🚀 roberta-base-ca-cased-ner
A Named Entity Recognition (NER) model for the Catalan language, fine-tuned from the BERTa model.
🚀 Quick Start
The roberta-base-ca-cased-ner is a powerful tool for Named Entity Recognition (NER) in the Catalan language. It is fine-tuned from the BERTa model, which is a RoBERTa base model pre-trained on a medium-size corpus.
✨ Features
- Language Specific: Specifically designed for the Catalan language.
- Fine-Tuned: Fine-tuned from a well-established RoBERTa base model.
📦 Installation
No specific installation steps are provided in the original document.
💻 Usage Examples
Basic Usage
pipe = pipeline("ner", model="projecte-aina/multiner_ceil")
example = "George Smith Patton fué un general del Ejército de los Estados Unidos en Europa durante la Segunda Guerra Mundial. "
ner_entity_results = pipe(example, aggregation_strategy="simple")
print(ner_entity_results)
[{'entity_group': 'PER', 'score': 0.9983406, 'word': ' George Smith Patton', 'start': 0, 'end': 19}, {'entity_group': 'ORG', 'score': 0.99790734, 'word': ' Ejército de los Estados Unidos', 'start': 39, 'end': 69}, {'entity_group': 'LOC', 'score': 0.98424107, 'word': ' Europa', 'start': 73, 'end': 79}, {'entity_group': 'MISC', 'score': 0.9963934, 'word': ' Seg', 'start': 91, 'end': 94}, {'entity_group': 'MISC', 'score': 0.97889286, 'word': 'unda Guerra Mundial', 'start': 94, 'end': 113}]
📚 Documentation
Model Description
The roberta-base-ca-cased-ner is a Named Entity Recognition (NER) model for the Catalan language fine-tuned from the BERTa model, a RoBERTa base model pre-trained on a medium-size corpus collected from publicly available corpora and crawlers (check the BERTa model card for more details).
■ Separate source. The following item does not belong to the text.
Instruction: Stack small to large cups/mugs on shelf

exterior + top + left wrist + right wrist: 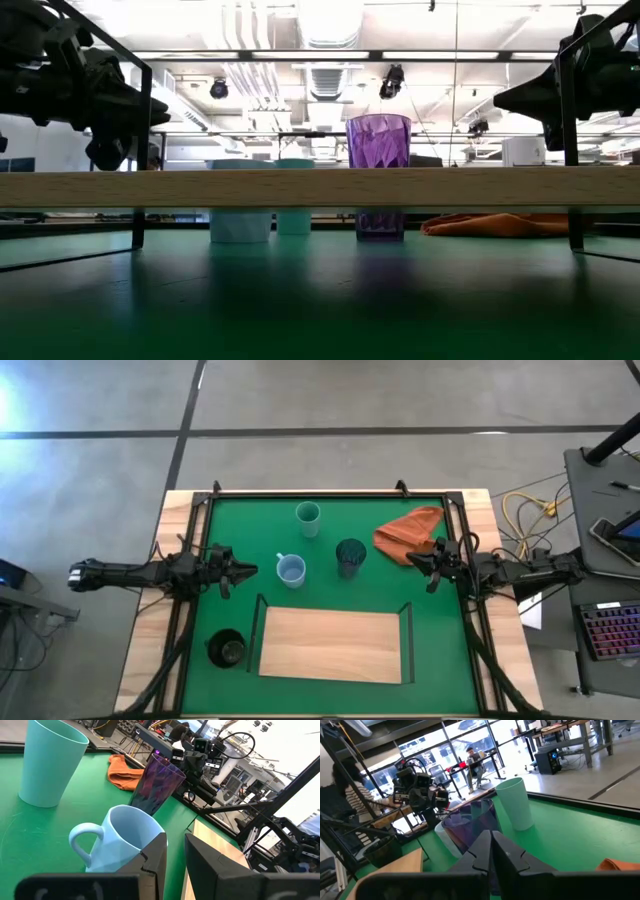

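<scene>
Four cups and none of them are on the shelf (330,645) yet, so you're right at the start of the stacking job as far as I can judge.

Your left gripper (243,569) hangs at its own side of the green mat (450,660) with the fingers a small way apart and nothing in them. Straight ahead of it, close, is the light blue handled mug (291,569), standing upright, handle towards the claw's side in the left wrist view. Just past that mug from the left claw is the purple tumbler (350,556), and further off to one side the pale teal cup (307,518). The black mug (227,648) sits well behind and to the side of that claw, near the mat's edge, beside the shelf's end upright.

Your right gripper (419,560) has its fingers pressed together, holding nothing. The tumbler is directly in front of it, near but not touching. The orange-red cloth (408,530) lies just beside that claw, so watch it doesn't snag.

My guess for the next move: pick whichever cup goes down first and get it onto the board. The left claw looks best lined up for the blue mug, but you'd need to spread the fingers wider to clear the rim or wall before closing. The right one has to open before it can take the tumbler.
</scene>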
Intended Uses and Limitations
No specific limitations and intended uses details are provided in the original document.
Training
- Training Data: We used the NER dataset in Catalan called Ancora-ca-ner for training and evaluation.
- Training Procedure: No specific training procedure details are provided in the original document.
Evaluation
- Variable and Metrics: The evaluation metric used is F1.
- Evaluation Results:
| Model | Ancora-ca-ner (F1)|
| ------------|:-------------|
| roberta-base-ca-cased-ner | 88.13 |
| mBERT | 86.38 |
| XLM-RoBERTa | 87.66 |
| WikiBERT-ca | 77.66 |
For more details, check the fine-tuning and evaluation scripts in the official GitHub repository.
Additional Information
- Author: Text Mining Unit (TeMU) at the Barcelona Supercomputing Center (bsc-temu@bsc.es)
- Contact Information: For further information, send an email to aina@bsc.es
- Copyright: Copyright (c) 2021 Text Mining Unit at Barcelona Supercomputing Center
- Licensing Information: Apache License, Version 2.0
- Funding: This work was funded by the [Departament de la Vicepresidència i de Polítiques Digitals i Territori de la Generalitat de Catalunya](https://politiquesdigitals.gencat.cat/ca/inici/index.html#googtrans(ca|en) within the framework of Projecte AINA.
- Citation Information:
@inproceedings{armengol-estape-etal-2021-multilingual,
title = "Are Multilingual Models the Best Choice for Moderately Under-resourced Languages? {A} Comprehensive Assessment for {C}atalan",
author = "Armengol-Estap{\'e}, Jordi and
Carrino, Casimiro Pio and
Rodriguez-Penagos, Carlos and
de Gibert Bonet, Ona and
Armentano-Oller, Carme and
Gonzalez-Agirre, Aitor and
Melero, Maite and
Villegas, Marta",
booktitle = "Findings of the Association for Computational Linguistics: ACL-IJCNLP 2021",
month = aug,
year = "2021",
address = "Online",
publisher = "Association for Computational Linguistics",
url = "https://aclanthology.org/2021.findings-acl.437",
doi = "10.18653/v1/2021.findings-acl.437",
pages = "4933--4946",
}
- Disclaimer: The models published in this repository are intended for a generalist purpose and are available to third parties. These models may have bias and/or any other undesirable distortions. When third parties, deploy or provide systems and/or services to other parties using any of these models (or using systems based on these models) or become users of the models, they should note that it is their responsibility to mitigate the risks arising from their use and, in any event, to comply with applicable regulations, including regulations regarding the use of Artificial Intelligence. In no event shall the owner and creator of the models (BSC – Barcelona Supercomputing Center) be liable for any results arising from the use made by third parties of these models.
📄 License
This project is licensed under the Apache License, Version 2.0.